By the time you read this you'll probably have all but forgotten about July's searing heat wave, when Sacramento posted a record 11 straight days of triple-digit temperatures.
At first, it was kind of neat to see whether Sacramento would finally break the record of 9 consecutive days of plus 100-degree heat, which had stood since 1877 when such things first began to be recorded. After all, if you're going to suffer anyway, you might as well suffer for a noble cause – so to speak.
But by the 10th straight day things started to turn decidedly unappealing, when reports of multiple heat-related deaths, primarily among the poor and elderly, started to pour in. On the 10th Day, the bodies of three elderly men were reportedly found in separate, downtown Sacramento hotel apartment buildings, the victims of apparent heat stroke, while four more heat-related deaths involving mostly victims age 60 or older were reported on the 11th and final day of the heat wave. All tolled, 85 heat-related deaths (67 of which involved those age 65 and older) were reported throughout the State from July 14th to July 26th, with nine of those deaths occurring in Sacramento County.
In reading the various newspaper accounts of the situation, I was touched not so much by how they died, but why they died. In far too many cases, those that died lived alone, without friends or family to call on. That people die from natural disasters, despite our best efforts to minimize the risk, is simply a fact of life.

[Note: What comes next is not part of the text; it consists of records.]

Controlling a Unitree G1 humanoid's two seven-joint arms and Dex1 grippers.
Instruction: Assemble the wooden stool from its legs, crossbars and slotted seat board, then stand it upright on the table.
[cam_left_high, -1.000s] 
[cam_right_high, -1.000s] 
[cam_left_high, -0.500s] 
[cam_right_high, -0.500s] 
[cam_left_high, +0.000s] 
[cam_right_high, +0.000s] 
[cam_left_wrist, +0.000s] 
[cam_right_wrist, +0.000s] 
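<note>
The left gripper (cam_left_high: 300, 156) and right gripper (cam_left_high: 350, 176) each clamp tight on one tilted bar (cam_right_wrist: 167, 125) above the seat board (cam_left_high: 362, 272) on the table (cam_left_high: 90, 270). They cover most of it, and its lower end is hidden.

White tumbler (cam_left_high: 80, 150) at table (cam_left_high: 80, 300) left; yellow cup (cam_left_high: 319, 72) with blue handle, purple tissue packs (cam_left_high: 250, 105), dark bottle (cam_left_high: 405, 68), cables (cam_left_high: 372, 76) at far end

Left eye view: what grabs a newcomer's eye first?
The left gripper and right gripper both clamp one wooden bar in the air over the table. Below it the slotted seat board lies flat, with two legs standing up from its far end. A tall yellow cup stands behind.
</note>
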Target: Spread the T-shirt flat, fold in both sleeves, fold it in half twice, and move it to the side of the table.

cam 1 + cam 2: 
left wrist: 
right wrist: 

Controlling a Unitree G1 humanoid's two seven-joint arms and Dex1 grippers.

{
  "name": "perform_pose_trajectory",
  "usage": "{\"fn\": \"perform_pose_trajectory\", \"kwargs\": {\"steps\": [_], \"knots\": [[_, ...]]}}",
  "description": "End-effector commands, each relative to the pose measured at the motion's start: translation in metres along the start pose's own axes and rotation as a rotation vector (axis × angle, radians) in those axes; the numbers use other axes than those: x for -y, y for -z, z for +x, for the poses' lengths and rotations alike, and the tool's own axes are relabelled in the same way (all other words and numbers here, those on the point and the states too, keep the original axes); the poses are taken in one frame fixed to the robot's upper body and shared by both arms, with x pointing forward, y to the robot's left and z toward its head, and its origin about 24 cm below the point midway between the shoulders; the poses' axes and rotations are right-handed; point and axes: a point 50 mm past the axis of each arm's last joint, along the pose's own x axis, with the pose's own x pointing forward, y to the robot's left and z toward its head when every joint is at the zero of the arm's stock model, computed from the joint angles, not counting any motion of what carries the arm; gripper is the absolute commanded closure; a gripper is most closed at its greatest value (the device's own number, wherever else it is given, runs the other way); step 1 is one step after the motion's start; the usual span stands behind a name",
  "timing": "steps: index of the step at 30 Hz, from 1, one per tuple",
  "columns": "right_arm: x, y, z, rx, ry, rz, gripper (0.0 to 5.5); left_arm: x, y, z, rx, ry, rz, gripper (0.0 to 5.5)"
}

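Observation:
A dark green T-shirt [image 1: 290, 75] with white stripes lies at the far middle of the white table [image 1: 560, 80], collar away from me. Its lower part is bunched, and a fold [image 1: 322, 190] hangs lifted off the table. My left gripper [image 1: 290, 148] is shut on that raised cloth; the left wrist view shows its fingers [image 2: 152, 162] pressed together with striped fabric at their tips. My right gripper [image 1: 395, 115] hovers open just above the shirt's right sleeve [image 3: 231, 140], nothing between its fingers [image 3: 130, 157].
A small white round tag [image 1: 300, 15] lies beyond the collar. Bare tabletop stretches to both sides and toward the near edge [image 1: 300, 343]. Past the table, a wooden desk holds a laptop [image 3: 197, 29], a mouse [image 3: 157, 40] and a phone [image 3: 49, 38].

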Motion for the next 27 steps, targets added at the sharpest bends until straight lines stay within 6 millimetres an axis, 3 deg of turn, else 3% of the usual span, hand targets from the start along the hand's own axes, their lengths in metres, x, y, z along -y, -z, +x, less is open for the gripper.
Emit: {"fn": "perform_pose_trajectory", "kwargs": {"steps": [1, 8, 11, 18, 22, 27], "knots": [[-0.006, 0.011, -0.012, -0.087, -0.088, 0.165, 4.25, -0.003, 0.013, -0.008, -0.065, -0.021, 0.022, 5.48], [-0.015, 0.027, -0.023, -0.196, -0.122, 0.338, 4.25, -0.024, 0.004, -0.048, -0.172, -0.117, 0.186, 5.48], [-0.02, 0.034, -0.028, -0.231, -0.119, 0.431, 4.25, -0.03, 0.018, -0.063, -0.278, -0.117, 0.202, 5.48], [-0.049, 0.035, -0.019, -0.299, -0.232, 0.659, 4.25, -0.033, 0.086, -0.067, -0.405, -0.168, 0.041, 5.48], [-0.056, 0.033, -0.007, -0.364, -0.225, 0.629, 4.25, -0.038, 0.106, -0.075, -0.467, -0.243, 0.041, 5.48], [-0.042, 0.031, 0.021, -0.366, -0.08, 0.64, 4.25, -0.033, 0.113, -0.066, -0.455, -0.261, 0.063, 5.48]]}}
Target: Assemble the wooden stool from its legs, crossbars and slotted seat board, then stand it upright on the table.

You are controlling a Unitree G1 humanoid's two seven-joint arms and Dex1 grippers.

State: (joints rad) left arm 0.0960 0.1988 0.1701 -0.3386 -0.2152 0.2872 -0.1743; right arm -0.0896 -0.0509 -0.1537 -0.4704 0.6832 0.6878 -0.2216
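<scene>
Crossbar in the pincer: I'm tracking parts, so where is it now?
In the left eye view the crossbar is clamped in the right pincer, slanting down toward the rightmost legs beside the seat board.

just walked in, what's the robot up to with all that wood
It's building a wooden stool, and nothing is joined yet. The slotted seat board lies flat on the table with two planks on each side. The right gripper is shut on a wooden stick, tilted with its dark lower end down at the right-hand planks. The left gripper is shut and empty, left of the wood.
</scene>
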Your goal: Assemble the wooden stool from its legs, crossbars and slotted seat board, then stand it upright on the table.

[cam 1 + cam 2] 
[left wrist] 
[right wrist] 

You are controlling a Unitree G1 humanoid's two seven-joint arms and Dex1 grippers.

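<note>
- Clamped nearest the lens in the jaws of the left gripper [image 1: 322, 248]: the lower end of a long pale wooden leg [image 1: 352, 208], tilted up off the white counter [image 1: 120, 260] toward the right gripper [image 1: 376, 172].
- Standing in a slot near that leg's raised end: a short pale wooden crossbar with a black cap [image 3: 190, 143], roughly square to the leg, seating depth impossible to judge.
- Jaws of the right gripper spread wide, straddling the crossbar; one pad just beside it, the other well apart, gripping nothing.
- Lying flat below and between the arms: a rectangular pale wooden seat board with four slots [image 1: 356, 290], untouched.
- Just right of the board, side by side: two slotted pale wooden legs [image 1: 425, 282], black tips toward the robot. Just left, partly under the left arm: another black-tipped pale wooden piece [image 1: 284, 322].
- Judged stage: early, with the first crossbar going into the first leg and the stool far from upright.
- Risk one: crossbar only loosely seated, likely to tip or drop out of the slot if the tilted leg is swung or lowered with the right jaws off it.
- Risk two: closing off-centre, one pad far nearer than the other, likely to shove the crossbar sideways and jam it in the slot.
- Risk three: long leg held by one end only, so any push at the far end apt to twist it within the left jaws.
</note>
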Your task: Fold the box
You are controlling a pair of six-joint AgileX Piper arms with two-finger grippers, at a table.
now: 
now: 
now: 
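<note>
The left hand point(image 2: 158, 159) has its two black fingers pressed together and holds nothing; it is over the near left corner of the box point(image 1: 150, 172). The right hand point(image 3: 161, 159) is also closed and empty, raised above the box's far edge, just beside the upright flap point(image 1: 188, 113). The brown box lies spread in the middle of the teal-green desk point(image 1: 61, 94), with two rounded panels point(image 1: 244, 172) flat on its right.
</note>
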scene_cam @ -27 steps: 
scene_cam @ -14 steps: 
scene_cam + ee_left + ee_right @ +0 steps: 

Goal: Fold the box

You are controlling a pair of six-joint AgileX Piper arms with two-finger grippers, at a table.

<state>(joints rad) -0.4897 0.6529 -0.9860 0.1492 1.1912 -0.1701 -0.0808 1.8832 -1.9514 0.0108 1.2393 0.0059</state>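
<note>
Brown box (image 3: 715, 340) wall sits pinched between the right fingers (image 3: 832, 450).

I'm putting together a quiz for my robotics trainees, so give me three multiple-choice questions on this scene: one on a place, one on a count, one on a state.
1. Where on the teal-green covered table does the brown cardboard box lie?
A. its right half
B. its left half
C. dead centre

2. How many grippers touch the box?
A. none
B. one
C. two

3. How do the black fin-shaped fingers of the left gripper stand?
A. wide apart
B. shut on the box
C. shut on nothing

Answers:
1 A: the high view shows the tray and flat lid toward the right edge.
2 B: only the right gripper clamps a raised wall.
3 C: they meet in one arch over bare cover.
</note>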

But to die alone, and for no better reason than the want of a decent air conditioner, seems to me the greater tragedy.
Although the 2006 heat wave created no where near the devastation and loss that Katrina visited upon the poor people of New Orleans in 2005, like Katrina, it still reminds us that the poor and elderly remain among the most vulnerable members of our society, especially in times of natural disaster, when family and friends, or the lack thereof, can play such a pivotal role in determining one's survival.